Data Puppy — Shrinking Data Dog Costs | Part III
The Datadog cost series:
- Part I — The costly elephant In the room is a (Data)dog
- Part II — The magic that is Datadog pricing
- Part III — Data Puppy, shrinking Datadog costs
Welcome back to the series on hacking the Datadog pricing model. In the previous post we explored the Datadog pricing model. In this part, we’ll discover the key factors to consider and unlock the hidden potential for optimization.
Without further adieu, let’s dive into what can be done.
Use Committed Prices
You already decided Datadog is your observability platform of choice (which is a good decision), so you need to be able to manage spend and commitments with your Datadog account manager
The easiest saving opportunity is to analyze your usage, and adjust your commitments or base fee accordingly — this can help you save anywhere between 10% to 30%, without any engineering involvement.
Once you set your commitment levels, You have to have the tools to monitor it on a daily basis, alert on anomalies, and proactively identify any threat to those commitment levels.
Build a process of cost government — when you understand their pricing model and how your production system behaves — it is achievable even in products as complex as DataDog.
This process is an ongoing effort and it needs to be repeated monthly / annually (depending on your plan).
Transition from End of Month “Bill Shock” to Push-Based Daily Cost Monitoring
One of the main pain points using the Datadog platform is not that it’s expensive, it’s the looming bill shock. The billing date might blind side you with unexpected usage.
That being said, the earlier you catch anomalies and cost spikes, the earlier you can address their root cause, and the more predictable your end of the month payment will be.
There are many reasons for cost spikes in the wild:
- A developer enabling debug logs in production by mistake.

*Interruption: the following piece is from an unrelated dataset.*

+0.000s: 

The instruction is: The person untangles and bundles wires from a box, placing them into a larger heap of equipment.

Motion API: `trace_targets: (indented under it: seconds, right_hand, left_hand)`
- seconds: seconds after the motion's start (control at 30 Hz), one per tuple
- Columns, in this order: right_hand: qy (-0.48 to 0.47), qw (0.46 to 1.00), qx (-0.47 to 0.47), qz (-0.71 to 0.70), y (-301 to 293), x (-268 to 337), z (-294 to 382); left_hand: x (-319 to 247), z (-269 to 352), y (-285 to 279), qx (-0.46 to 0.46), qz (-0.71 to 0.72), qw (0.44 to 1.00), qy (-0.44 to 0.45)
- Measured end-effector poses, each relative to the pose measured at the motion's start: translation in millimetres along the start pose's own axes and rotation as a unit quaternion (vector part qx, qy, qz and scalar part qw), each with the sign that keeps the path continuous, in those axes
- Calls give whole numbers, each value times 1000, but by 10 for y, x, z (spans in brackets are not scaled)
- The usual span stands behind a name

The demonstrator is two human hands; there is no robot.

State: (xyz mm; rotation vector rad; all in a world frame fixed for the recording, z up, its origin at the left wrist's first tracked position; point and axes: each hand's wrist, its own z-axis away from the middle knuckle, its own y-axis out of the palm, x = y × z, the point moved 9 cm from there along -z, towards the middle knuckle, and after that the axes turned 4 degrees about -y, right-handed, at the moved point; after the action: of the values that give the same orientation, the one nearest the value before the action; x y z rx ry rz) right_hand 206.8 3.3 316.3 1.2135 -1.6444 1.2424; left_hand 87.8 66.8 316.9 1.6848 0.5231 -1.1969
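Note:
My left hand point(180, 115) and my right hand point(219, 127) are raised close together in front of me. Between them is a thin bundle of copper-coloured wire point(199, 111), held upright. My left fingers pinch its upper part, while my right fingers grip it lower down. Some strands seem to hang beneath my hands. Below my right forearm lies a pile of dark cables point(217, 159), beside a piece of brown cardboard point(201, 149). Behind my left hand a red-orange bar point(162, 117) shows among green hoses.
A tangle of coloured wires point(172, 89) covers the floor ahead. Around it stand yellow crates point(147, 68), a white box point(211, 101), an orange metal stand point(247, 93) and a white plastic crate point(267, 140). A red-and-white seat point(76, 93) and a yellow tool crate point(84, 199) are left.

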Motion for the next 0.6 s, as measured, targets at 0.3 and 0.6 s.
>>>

- Unknowingly adding a high cardinality tag to a custom metric.
- Spinning up a testing environment and forgetting it.
- A new feature is released to production that you didn’t foresee it’s usage increase
So keep an eye on your usage, and preferably set alerts! Within the „atadog platform this can be achieved by setting Monitors on the estimated usage metrics (note that those are usage and not cost metrics), or alternatively leveraging an anomaly engine such as Finout (full disclosure — I work @ Finout).
Unit Economics of Your Observability Platform
Datadog is designed to scale with your business and infrastructure and it does that amazingly well, just keep an eye on the unit economics of the observed system.
In practice, make sure your observability spend is within a “reasonable” ratio to the infrastructure spend. Anything between 2%-6% of your infra cost is probably “healthy”.
Monitoring the trend here is key, don’t get caught with your devs adopting Datadog without an ability to verify that the increase makes business sense.
Reduce Waste and Idle Monitoring
This is the fun part — eliminate waste.
Logs
Everything in my post on logging optimization is also applicable to Datadog logging products too. Make sure your debug logs are turned off at any scalable system, and only log what you need, and with the correct retention.
Datadog offers a cool platform of “logs as metrics”. This can be leveraged to reduce the volume of indexed logs, while still keeping some of their visibility as metrics (Note that you’ll still pay for the log ingestion)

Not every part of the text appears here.